### PROBLEM DESCRIPTION
Write out the data below in full, unchanged, minus the images.

### DATA SECTION
_ _ _ _ _

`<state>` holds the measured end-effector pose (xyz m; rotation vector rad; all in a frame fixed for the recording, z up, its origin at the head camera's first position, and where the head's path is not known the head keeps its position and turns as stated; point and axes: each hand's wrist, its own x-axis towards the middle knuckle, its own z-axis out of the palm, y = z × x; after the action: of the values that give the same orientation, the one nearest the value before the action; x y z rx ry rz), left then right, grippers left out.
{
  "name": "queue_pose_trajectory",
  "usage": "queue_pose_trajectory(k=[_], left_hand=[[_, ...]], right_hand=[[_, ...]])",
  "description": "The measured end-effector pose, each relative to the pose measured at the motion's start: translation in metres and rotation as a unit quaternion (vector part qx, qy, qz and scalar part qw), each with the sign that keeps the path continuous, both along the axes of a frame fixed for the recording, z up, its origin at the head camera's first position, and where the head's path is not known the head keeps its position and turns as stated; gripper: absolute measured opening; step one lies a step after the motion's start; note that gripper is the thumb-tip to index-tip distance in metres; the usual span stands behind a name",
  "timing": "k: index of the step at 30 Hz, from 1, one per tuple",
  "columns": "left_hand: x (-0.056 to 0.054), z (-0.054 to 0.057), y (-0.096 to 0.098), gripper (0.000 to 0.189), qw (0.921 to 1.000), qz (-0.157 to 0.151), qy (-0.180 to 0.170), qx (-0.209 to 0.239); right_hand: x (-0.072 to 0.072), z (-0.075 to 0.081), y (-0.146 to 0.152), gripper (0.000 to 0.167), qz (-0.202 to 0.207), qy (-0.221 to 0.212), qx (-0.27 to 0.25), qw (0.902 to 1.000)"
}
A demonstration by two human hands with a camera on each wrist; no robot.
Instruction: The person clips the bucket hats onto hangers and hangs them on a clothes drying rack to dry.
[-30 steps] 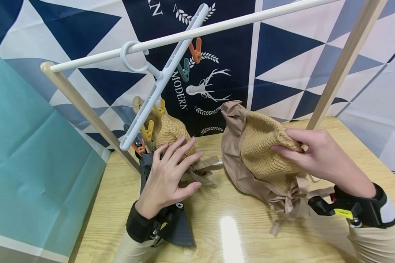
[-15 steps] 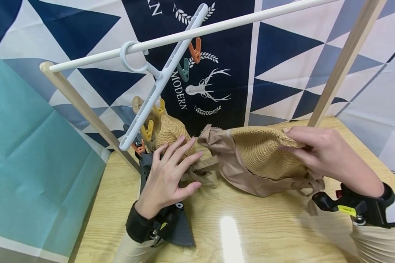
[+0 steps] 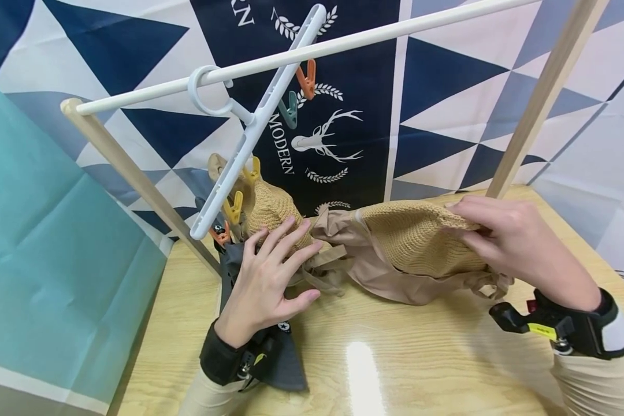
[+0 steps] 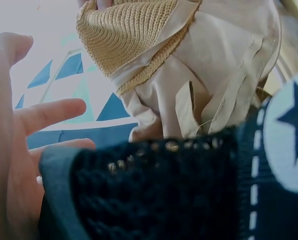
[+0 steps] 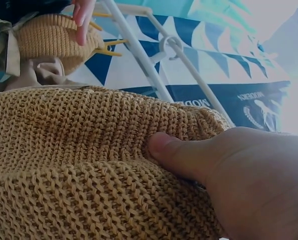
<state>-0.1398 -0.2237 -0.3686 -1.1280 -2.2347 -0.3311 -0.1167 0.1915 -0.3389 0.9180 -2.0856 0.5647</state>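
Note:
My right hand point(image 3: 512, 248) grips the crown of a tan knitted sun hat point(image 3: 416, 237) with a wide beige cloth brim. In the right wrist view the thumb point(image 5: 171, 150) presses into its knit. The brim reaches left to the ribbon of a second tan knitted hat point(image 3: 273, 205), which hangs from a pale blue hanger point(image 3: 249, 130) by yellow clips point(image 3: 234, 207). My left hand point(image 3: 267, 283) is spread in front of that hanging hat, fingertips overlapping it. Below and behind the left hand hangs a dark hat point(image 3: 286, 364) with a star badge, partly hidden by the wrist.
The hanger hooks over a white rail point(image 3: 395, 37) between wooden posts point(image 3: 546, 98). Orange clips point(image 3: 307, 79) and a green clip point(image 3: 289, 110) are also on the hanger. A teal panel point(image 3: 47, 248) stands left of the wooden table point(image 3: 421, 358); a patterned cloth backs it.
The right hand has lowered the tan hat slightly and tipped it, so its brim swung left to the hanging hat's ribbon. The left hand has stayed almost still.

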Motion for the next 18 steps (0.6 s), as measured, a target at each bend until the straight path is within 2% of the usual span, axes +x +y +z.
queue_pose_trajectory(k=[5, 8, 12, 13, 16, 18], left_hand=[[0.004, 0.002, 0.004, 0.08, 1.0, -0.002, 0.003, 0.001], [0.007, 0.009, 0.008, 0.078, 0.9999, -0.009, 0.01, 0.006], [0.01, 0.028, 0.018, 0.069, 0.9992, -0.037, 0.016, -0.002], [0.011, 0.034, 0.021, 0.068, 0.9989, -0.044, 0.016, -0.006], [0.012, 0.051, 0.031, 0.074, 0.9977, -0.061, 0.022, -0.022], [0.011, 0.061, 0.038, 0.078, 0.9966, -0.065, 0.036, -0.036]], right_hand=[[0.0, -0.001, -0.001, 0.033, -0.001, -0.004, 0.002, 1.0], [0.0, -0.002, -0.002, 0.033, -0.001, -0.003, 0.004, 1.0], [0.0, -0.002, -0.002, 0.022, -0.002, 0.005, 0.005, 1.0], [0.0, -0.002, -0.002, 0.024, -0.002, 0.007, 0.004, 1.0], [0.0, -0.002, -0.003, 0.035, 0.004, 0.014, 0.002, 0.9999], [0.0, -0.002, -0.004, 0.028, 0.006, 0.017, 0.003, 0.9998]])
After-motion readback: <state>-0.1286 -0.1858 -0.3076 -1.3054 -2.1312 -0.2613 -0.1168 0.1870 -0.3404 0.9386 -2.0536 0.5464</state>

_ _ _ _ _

### RESPONSE BELOW
`<state>` holds the measured end-effector pose (xyz m; rotation vector rad; all in a frame fixed for the recording, z up, its origin at the head camera's first position, and where the head's path is not known the head keeps its position and turns as stated; point and axes: each hand's wrist, its own x-axis towards the middle knuckle, its own z-axis out of the palm, y = z × x; after the action: of the values that give the same orientation, the one nearest the value before the action; x y z rx ry rz), left then right, grippers left out.
{
  "name": "queue_pose_trajectory",
  "usage": "queue_pose_trajectory(k=[_], left_hand=[[_, ...]], right_hand=[[_, ...]])",
  "description": "The measured end-effector pose, each relative to the pose measured at the motion's start: translation in metres and rotation as a unit quaternion (vector part qx, qy, qz and scalar part qw), each with the sign that keeps the path continuous, both along the axes of a frame fixed for the recording, z up, its origin at the head camera's first position, and where the head's path is not known the head keeps its position and turns as stated; gripper: absolute measured opening; step one lies a step after the motion's start; note that gripper is the thumb-tip to index-tip distance in metres; the usual span stands behind a name",
  "timing": "k: index of the step at 30 Hz, from 1, one per tuple",
  "columns": "left_hand: x (-0.056 to 0.054), z (-0.054 to 0.057), y (-0.096 to 0.098), gripper (0.000 to 0.189), qw (0.921 to 1.000), qz (-0.157 to 0.151), qy (-0.180 to 0.170), qx (-0.209 to 0.239); right_hand: x (-0.072 to 0.072), z (-0.075 to 0.081), y (-0.146 to 0.152), gripper (0.000 to 0.167), qz (-0.202 to 0.207), qy (-0.221 to 0.212), qx (-0.27 to 0.25), qw (0.902 to 1.000)"
}
A demonstration by two human hands with a camera on each wrist; no robot.
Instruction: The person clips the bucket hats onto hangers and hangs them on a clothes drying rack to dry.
[-30 steps] 
[-15 steps] 
[+0 steps] 
[+0 steps] 
[+0 steps] 
<state>-0.1398 -0.2237 -0.3686 -1.1280 -2.2347 -0.3311 -0.1167 0.1915 -0.3389 0.9180 -2.0856 0.5647</state>
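Note:
My right hand point(image 3: 512, 248) grips the crown of a tan knitted sun hat point(image 3: 416, 237) with a wide beige cloth brim. In the right wrist view the thumb point(image 5: 171, 150) presses into its knit. The brim reaches left to the ribbon of a second tan knitted hat point(image 3: 273, 205), which hangs from a pale blue hanger point(image 3: 249, 130) by yellow clips point(image 3: 234, 207). My left hand point(image 3: 267, 283) is spread in front of that hanging hat, fingertips overlapping it. Below and behind the left hand hangs a dark hat point(image 3: 286, 364) with a star badge, partly hidden by the wrist.
The hanger hooks over a white rail point(image 3: 395, 37) between wooden posts point(image 3: 546, 98). Orange clips point(image 3: 307, 79) and a green clip point(image 3: 289, 110) are also on the hanger. A teal panel point(image 3: 47, 248) stands left of the wooden table point(image 3: 421, 358); a patterned cloth backs it.
The right hand has lowered the tan hat slightly and tipped it, so its brim swung left to the hanging hat's ribbon. The left hand has stayed almost still.
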
Motion for the next 18 steps (0.6 s), as measured, a target at each bend until the straight path is within 2% of the usual span, axes +x +y +z.
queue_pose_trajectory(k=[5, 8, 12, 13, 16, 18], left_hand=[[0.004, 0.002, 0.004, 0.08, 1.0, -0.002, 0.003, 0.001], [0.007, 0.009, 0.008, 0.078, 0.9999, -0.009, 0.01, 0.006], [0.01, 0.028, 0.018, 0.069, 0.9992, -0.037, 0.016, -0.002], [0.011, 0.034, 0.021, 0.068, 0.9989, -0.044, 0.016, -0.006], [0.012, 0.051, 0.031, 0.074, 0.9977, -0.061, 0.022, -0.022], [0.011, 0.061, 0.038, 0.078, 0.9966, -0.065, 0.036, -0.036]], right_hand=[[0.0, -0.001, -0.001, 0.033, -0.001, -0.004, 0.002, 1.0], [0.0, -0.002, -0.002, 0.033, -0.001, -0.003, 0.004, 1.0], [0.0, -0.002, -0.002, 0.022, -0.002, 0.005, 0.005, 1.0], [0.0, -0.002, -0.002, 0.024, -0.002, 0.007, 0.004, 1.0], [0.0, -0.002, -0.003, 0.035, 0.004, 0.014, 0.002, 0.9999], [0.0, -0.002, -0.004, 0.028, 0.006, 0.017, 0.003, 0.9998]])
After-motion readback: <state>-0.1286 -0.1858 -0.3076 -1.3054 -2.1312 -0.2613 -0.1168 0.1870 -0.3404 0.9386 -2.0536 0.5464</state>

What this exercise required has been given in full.